Como a proposta de restrição do foro apresentada no Supremo diz respeito apenas a deputados federais e senadores, as demais autoridades continuarão, até segunda ordem, com o direito a instâncias especiais. Para o grosso da casta, tudo continuará como imaginado nos tempos do Império. Em compensação, a mudança pelo menos atingirá deputados e senadores, personagens centrais da Lava-Jato. “O foro privilegiado é excessivo. Não encontra paralelo no mundo. Se ele subsistir, talvez devesse no máximo ser mantido para os chefes dos três poderes. A prerrogativa de foro acaba gerando na população essa percepção em torno da impunidade. Isso é muito grave”, disse a VEJA o ministro Celso de Mello, decano do Supremo.
Nos últimos meses, o STF atuou como catalisador de insegurança jurídica ao tentar, por pressão de advogados e de alguns de seus integrantes, retomar uma tese igualmente relevante para o combate à impunidade: a de que não pode haver cumprimento da sentença antes de esgotados todos os recursos possíveis. Por oportunismo político-judicial, o Partido Ecológico Nacional (PEN) desistiu de reabrir a ação em que pedia o fim das prisões em segunda instância, mas o assunto não se encerrou. Outra ação, de autoria do PCdoB, também movida por interesses políticos, está pronta para ser votada pelo plenário da Corte. A derrubada da antecipação da pena será música aos ouvidos dos criminosos. No caso de deputados e senadores, eles começariam a ser julgados por um juiz de primeiro grau e poderiam recorrer em liberdade a todas as instâncias. Coisa de anos, às vezes décadas, tudo sem o risco de ser levados ao xilindró no meio do caminho. Será o combo perfeito para os criminosos de colarinho branco.

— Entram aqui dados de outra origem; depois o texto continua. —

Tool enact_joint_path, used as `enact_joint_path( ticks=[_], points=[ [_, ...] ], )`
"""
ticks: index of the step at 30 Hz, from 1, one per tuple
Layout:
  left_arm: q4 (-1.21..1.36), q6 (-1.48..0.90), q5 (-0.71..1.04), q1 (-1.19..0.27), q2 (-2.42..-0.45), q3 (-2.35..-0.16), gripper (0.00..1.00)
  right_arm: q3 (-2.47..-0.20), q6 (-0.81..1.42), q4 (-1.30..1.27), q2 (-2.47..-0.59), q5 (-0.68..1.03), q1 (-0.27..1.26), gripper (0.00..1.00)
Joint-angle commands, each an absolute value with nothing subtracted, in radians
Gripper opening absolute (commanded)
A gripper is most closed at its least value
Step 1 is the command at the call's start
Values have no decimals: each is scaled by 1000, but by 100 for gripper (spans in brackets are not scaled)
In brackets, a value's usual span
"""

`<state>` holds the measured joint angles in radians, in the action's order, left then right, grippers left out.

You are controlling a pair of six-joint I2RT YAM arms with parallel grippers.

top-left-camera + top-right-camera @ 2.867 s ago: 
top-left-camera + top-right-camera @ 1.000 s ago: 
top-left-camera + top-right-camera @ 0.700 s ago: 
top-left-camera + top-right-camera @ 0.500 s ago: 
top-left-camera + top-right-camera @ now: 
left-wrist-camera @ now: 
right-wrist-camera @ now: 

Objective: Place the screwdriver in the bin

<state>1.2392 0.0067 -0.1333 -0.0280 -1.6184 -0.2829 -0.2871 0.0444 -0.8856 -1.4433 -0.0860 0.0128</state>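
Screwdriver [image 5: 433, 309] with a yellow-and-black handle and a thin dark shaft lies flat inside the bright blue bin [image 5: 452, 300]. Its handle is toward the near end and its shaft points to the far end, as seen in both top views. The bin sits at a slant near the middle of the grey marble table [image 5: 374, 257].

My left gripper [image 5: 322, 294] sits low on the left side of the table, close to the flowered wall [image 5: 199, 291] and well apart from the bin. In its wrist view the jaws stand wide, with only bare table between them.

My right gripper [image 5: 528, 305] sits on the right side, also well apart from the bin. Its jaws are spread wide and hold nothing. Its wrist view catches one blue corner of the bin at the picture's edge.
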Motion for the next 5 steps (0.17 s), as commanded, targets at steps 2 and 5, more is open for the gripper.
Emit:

Entre os prováveis beneficiados pela eventual mudança de entendimento estão o petista Lula e o tucano Azeredo. Outros personagens do petrolão, como Antonio Palocci, José Dirceu e Eduardo Cunha, também estariam mais próximos da liberdade (veja o quadro). O efeito sobre as delações da Lava-Jato também seria grande, porque, sem a ameaça de prisão iminente, corruptos e corruptores teriam menos disposição para contar o que sabem e negociar uma delação. Quando a Lava-Jato dava sinais de que chegaria aos gabinetes mais poderosos da República, políticos planejaram detê-la por meio de medidas legislativas. A mais famosa delas foi a tentativa fracassada de aprovar uma anistia ampla, geral e irrestrita ao caixa dois. Depois, nas palavras imortais do senador Romero Jucá, a ideia era “estancar a sangria” de modo abrangente, “com o Supremo, com tudo”. Eventual derrubada da prisão após condenação em segunda instância mostrará que o intrépido Jucá chegou lá.
Coordenador da Lava-Jato em Curitiba, Deltan Dallagnol defende o fim do foro, para evitar tratamento desigual a mais de 50 000 pessoas, mas preocupa-se com a possibilidade de a medida ser acompanhada do fim da prisão em segunda instância. A combinação, diz ele, jogaria para as calendas gregas o acerto de contas dos poderosos com a Justiça. Manoel Galdino, da Transparência Brasil, concorda. “O fim do foro privilegiado e a reversão da prisão em segunda instância devem aumentar a impunidade”, afirma. É a tempestade perfeita.